What needs to be done: Your job is to retype all of the data word for word, leaving every image out.
○ ○ ○
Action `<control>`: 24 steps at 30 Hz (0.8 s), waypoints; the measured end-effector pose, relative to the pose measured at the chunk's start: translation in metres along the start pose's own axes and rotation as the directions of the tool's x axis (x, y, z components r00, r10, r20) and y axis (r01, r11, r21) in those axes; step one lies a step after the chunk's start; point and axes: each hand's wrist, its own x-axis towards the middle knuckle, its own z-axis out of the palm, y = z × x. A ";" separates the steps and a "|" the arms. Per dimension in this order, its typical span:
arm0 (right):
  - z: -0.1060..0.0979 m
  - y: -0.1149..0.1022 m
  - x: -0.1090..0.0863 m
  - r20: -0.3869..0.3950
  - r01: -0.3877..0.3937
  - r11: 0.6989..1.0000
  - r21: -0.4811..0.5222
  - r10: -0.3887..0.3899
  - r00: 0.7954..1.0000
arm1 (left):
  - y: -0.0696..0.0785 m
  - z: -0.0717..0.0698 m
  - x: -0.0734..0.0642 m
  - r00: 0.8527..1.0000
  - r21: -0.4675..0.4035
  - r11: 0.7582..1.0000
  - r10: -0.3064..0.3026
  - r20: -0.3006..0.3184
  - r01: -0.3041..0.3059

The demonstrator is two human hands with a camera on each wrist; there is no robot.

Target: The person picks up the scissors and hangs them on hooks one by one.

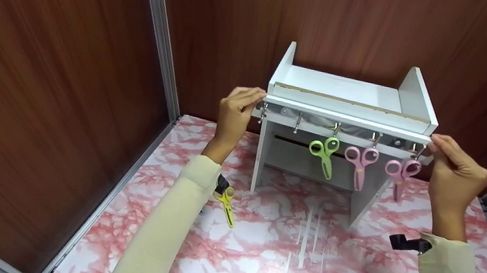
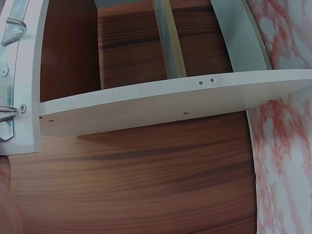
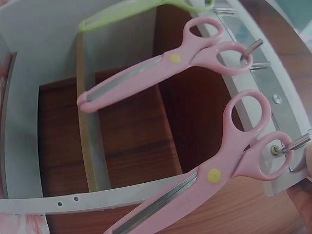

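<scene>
A white hook rail (image 1: pixel 346 117) with several metal hooks spans the front of a small white shelf unit (image 1: pixel 346 82). My left hand (image 1: pixel 234 116) pinches the rail's left end, where the hooks hang bare. At the other end, my right hand (image 1: pixel 456 180) pinches the rail between thumb and fingers. Green scissors (image 1: pixel 326 156) hang by a finger loop from a middle hook. To their right hang pink scissors (image 1: pixel 360 172) and, nearest my right hand, a second pair of pink scissors (image 3: pixel 212 173). Only a sliver of the left hand (image 2: pixel 6 209) shows in the left wrist view.
Yellow scissors (image 1: pixel 227 208) lie on the red-and-white marbled table (image 1: pixel 244 270), beside my left forearm. Brown wood-grain panels (image 1: pixel 240 22) stand behind the shelf unit and at the left. Pale streaks (image 1: pixel 305 240) mark the tabletop in front of the unit.
</scene>
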 end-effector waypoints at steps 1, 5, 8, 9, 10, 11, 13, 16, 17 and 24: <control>0.000 0.000 0.000 0.001 -0.005 1.000 0.004 0.005 1.000 | 0.000 0.000 0.000 1.000 -0.002 1.000 -0.003 0.002 0.003; -0.002 0.005 0.001 0.001 -0.010 1.000 0.029 0.010 1.000 | 0.000 0.001 0.000 1.000 0.001 1.000 -0.002 0.008 0.002; -0.002 0.009 0.001 0.006 -0.002 0.999 0.034 0.002 1.000 | -0.001 0.000 0.001 1.000 0.005 1.000 -0.004 0.016 0.004; -0.002 0.010 0.001 0.009 0.000 0.999 0.032 0.000 1.000 | -0.001 -0.001 0.001 1.000 0.004 1.000 -0.009 0.021 0.009; -0.001 0.010 0.001 0.014 0.001 1.000 0.031 -0.002 1.000 | -0.001 -0.003 0.003 1.000 0.002 1.000 -0.017 0.027 0.016; 0.000 0.011 0.001 0.018 0.003 1.000 0.028 -0.003 1.000 | 0.000 -0.004 0.004 0.999 -0.003 1.000 -0.026 0.035 0.026; 0.001 0.011 0.002 0.025 0.005 1.000 0.021 -0.006 1.000 | 0.001 -0.008 0.007 0.998 -0.005 0.999 -0.045 0.053 0.045; 0.001 0.011 0.003 0.023 0.008 1.000 0.011 -0.008 1.000 | 0.004 -0.012 0.011 0.994 -0.010 0.997 -0.070 0.085 0.071; 0.001 0.011 0.003 0.020 0.008 1.000 0.014 -0.008 1.000 | 0.005 -0.012 0.012 0.993 -0.014 0.997 -0.076 0.093 0.077; 0.000 0.012 0.004 0.023 0.015 1.000 0.003 -0.015 1.000 | 0.008 -0.015 0.012 0.993 -0.021 0.996 -0.084 0.078 0.085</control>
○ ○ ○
Your solution:
Action `<control>`: 24 steps at 30 Hz (0.8 s), waypoints; the measured end-effector pose, relative to the pose measured at the chunk's start: translation in metres along the start pose's own axes and rotation as the directions of the tool's x axis (x, y, z components r00, r10, r20) and y axis (r01, r11, r21) in those axes; step one lies a step after the chunk's start; point and axes: each hand's wrist, its own x-axis towards the middle knuckle, its own z-axis out of the palm, y = z × x. A ";" separates the steps and a "|" the arms. Per dimension in this order, its typical span:
arm0 (right):
  - z: -0.1060..0.0979 m
  - y: -0.1149..0.1022 m
  - x: -0.1090..0.0863 m
  - r20: -0.3869..0.3950
  - r01: -0.3877..0.3937
  - r11: 0.6989..1.0000
  - r21: -0.4811..0.5222
  - r10: -0.3887..0.3899
  - r00: 0.7954..1.0000
arm1 (left):
  - y: -0.0696..0.0785 m
  - z: -0.0717..0.0698 m
  - x: -0.0734..0.0642 m
  - r00: 0.8527..1.0000
  - r21: -0.4675..0.4035
  - r11: 0.7582..1.0000
  - r10: -0.3064..0.3026
  - r20: -0.3006..0.3184
  - r01: -0.3041..0.3059

The demonstrator is two human hands with a camera on each wrist; there is no robot.

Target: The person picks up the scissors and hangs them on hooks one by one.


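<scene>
A white hook rail (image 1: pixel 346 117) with several metal hooks spans the front of a small white shelf unit (image 1: pixel 346 82). My left hand (image 1: pixel 234 116) pinches the rail's left end, where the hooks hang bare. At the other end, my right hand (image 1: pixel 456 180) pinches the rail between thumb and fingers. Green scissors (image 1: pixel 326 156) hang by a finger loop from a middle hook. To their right hang pink scissors (image 1: pixel 360 172) and, nearest my right hand, a second pair of pink scissors (image 3: pixel 212 173). Only a sliver of the left hand (image 2: pixel 6 209) shows in the left wrist view.
Yellow scissors (image 1: pixel 227 208) lie on the red-and-white marbled table (image 1: pixel 244 270), beside my left forearm. Brown wood-grain panels (image 1: pixel 240 22) stand behind the shelf unit and at the left. Pale streaks (image 1: pixel 305 240) mark the tabletop in front of the unit.
</scene>
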 end-effector waypoints at steps 1, 5, 8, 9, 10, 11, 13, 16, 17 and 24: <control>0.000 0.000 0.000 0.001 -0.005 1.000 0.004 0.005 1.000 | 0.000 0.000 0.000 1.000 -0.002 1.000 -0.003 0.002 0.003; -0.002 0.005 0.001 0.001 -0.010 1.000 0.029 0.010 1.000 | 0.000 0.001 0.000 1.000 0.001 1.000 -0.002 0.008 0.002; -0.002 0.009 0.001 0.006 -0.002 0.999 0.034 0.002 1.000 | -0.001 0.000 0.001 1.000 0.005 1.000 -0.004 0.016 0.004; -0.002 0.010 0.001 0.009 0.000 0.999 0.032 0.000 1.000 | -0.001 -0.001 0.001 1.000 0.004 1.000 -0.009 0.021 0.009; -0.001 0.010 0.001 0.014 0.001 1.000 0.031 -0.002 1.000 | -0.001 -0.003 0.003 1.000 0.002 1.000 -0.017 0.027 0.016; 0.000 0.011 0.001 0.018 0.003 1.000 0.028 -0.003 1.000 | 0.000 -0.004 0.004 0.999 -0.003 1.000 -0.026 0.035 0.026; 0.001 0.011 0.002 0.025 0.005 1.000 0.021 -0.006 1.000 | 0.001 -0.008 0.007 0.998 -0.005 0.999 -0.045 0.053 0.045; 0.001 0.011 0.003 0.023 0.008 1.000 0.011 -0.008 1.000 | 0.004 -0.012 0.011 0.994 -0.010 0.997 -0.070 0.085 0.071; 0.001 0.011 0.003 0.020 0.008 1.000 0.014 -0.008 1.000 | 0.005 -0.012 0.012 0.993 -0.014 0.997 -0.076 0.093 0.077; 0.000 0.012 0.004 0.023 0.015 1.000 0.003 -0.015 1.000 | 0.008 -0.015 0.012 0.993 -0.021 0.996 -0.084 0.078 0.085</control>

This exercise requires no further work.